IMF’s Strauss-Kahn Seeks Recovery First, Then Inflation Fight
Former U.S. Federal Reserve Chairman Alan Greenspan expressed concern over inflation, while Dominique Strauss-Kahn, the International Monetary Fund’s managing director, speaking to the Yalta European Conference in southern Ukraine, suggested first securing an economic recovery.
“Going out of the crisis will have consequences, we need to discuss an exit strategy,” said Strauss-Kahn during the video link. “But we need to secure the recovery before we address the problem” of inflation.
Governments worldwide responded to the financial crisis and the worst recession since the Great Depression by pumping cash into their economies. The results varied. U.S. unemployment is at a 26-year high of 9.7 percent.

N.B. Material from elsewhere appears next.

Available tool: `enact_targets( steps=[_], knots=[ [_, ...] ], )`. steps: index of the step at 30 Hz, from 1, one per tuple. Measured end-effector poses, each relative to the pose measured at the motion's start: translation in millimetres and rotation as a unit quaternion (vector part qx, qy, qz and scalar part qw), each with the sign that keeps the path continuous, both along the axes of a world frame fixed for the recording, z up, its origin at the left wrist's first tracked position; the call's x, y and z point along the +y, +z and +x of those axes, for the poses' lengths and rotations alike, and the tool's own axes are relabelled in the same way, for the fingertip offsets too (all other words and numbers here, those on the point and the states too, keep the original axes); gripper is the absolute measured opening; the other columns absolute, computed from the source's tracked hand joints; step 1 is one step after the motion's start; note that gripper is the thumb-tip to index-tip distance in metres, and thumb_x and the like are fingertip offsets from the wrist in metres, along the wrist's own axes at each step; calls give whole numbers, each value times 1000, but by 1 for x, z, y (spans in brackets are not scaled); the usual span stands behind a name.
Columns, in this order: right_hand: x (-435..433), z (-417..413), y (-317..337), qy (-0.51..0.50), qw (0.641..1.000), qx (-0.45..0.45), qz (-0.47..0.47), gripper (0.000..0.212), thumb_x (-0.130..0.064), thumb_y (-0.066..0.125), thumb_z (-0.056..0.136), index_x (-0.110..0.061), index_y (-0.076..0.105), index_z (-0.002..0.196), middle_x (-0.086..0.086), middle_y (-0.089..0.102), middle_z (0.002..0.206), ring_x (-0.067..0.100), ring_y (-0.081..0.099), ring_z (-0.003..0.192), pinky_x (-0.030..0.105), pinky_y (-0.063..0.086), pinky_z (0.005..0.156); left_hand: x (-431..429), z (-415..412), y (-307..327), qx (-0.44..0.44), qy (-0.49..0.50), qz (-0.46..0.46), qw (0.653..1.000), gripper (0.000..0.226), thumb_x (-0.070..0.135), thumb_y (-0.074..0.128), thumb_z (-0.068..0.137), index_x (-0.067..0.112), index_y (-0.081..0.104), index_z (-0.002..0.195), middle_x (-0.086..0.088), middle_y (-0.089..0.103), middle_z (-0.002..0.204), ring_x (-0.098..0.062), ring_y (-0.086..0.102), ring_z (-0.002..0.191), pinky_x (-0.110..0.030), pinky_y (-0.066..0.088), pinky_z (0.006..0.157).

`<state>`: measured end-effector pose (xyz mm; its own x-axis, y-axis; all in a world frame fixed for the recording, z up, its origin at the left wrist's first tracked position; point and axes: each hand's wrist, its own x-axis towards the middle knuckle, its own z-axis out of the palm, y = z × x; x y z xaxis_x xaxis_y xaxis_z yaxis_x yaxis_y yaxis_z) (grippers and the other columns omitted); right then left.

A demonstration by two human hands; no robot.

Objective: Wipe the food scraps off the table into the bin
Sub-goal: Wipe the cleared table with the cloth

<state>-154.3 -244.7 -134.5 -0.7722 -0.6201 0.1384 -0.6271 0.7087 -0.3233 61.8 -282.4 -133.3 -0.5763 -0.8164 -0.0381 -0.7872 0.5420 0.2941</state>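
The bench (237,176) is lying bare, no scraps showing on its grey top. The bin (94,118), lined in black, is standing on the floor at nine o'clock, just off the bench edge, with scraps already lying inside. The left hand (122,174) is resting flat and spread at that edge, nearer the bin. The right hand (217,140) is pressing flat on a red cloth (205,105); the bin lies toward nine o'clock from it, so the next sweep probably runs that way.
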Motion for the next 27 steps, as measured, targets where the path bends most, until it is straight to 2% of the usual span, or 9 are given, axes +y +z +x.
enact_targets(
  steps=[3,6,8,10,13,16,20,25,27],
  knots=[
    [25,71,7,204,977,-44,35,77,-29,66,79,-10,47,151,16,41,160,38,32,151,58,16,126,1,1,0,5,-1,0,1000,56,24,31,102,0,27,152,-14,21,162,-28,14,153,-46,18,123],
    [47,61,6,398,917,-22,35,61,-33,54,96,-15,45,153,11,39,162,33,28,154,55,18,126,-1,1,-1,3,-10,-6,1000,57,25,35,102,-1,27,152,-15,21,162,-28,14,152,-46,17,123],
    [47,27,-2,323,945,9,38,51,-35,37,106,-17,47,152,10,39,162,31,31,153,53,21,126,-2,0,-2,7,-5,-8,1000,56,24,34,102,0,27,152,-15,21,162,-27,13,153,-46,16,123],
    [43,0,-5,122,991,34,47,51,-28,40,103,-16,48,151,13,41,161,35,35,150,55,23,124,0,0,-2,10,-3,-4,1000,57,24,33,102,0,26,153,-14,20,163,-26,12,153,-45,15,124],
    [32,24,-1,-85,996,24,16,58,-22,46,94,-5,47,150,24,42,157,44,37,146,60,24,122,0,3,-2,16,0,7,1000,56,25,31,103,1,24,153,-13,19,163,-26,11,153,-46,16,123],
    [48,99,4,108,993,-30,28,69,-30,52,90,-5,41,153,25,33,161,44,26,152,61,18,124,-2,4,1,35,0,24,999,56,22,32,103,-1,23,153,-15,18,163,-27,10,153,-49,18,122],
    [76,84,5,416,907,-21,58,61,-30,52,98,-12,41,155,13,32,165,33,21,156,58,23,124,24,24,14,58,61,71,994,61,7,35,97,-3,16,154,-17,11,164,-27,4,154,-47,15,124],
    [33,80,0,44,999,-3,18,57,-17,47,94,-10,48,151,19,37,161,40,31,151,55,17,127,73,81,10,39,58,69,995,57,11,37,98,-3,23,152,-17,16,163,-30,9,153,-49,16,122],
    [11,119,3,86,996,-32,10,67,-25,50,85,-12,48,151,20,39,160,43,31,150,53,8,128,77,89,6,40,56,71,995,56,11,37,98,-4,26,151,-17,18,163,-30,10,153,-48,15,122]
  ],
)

“In the next two to three years, we are going to have serious problems,” Greenspan said in a video link from Washington with the conference.
The former Fed chief, 83, who pressed former President Bill Clinton to trim fiscal plans to bring down borrowing rates more than a decade ago, warned that inflation will be a “great cost for the U.S. and its trading partners.”
Greenspan said that inflation is going to be a “political problem” and will need “political capability” to combat it. “And I would say the same about other central banks in the world,” he added no fax cash advance.
Federal Reserve Governor Kevin Warsh said yesterday that the U.S. central bank may need to raise interest rates with “greater force” than it has in the past to keep inflation in check.
Recovery Underway
Greenspan last month estimated an economic recovery began with a 2.5 percent growth rate in the U.S. in the third quarter.
Economists surveyed by Bloomberg News this month put the odds of a double-dip recession in the next 12 months at 25 percent, up from 20 percent in August. The economy will expand at a 2.9 percent annual rate in July through September, according to the median of 61 estimates in the survey taken Sept. 3 to Sept. 10.
Consumer prices in the U.S. fell 1.5 percent in August from a year earlier, the Labor Department reported on Sept. 16. Prices fell 2.1 percent in July, the most since Harry S. Truman was president in 1950.
The U.S. jobless rate reached 9.7 percent last month and employers have cut almost 7 million jobs, the biggest drop in any recession since World War II.